What is an idiomatic way to create an infinite iterator from a function? For example

from itertools import islice
import random
rand_characters = to_iterator( random.randint(0,256) )
print ' '.join( islice( rand_characters, 100))

would produce 100 random numbers

like image 724
Jakub M. Avatar asked Nov 30 '12 14:11

Jakub M.


2 Answers

You want an iterator which continuously yields values until you stop asking it for new ones? Simply use

it = iter(function, sentinel)

which calls function() for each iteration step until the result == sentinel.

So choose a sentinel which can never be returned by your wanted function, such as None, in your case.

rand_iter = lambda start, end: iter(random.randint(start, end), None)
rand_bytes = rand_iter(0, 256)

If you want to monitor some state on your machine, you could do

iter_mystate = iter(getstate, None)

which, in turn, infinitely calls getstate() for each iteration step.

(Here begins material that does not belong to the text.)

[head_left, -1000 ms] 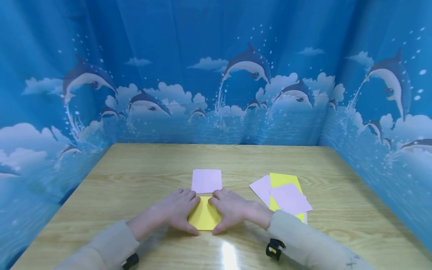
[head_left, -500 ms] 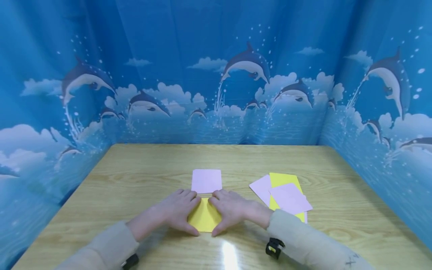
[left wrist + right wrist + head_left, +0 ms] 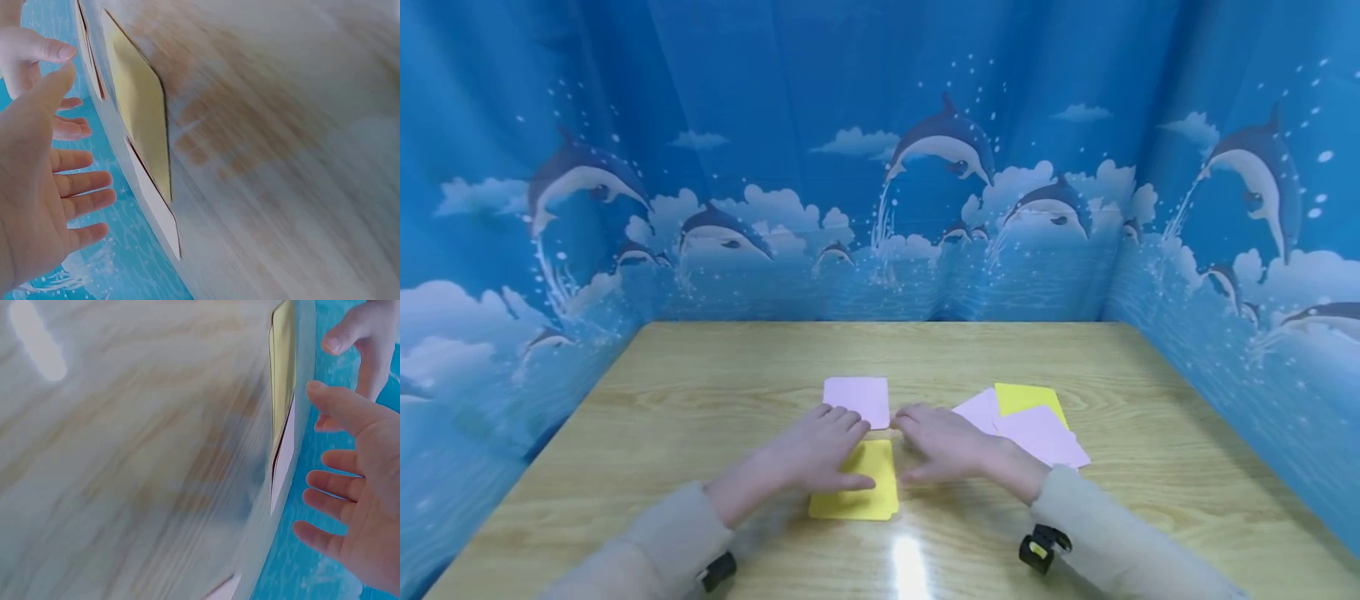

But beware of functions returning None as a valid value! In this case, you should choose a sentinel which is guaranteed to be unique, maybe an object created for exactly this job:

iter_mystate = iter(getstate, object())
like image 75
glglgl Avatar answered Oct 24 '22 11:10

glglgl


Every time I see iter with 2 arguments, I need to scratch my head an look up the documentation to figure out exactly what is going on. Simply because of that, I would probably roll my own:

def call_forever(callback):
    while True:
        yield callback()

Or, as stated in the comments by Jon Clements, you could use the itertools.repeatfunc recipe which allows you to pass arguments to the function as well:

import itertools as it
def repeatfunc(func, times=None, *args):
    """
    Repeat calls to func with specified arguments.
    Example:  repeatfunc(random.random)
    """
    if times is None:
        return it.starmap(func, it.repeat(args))
    return it.starmap(func, it.repeat(args, times))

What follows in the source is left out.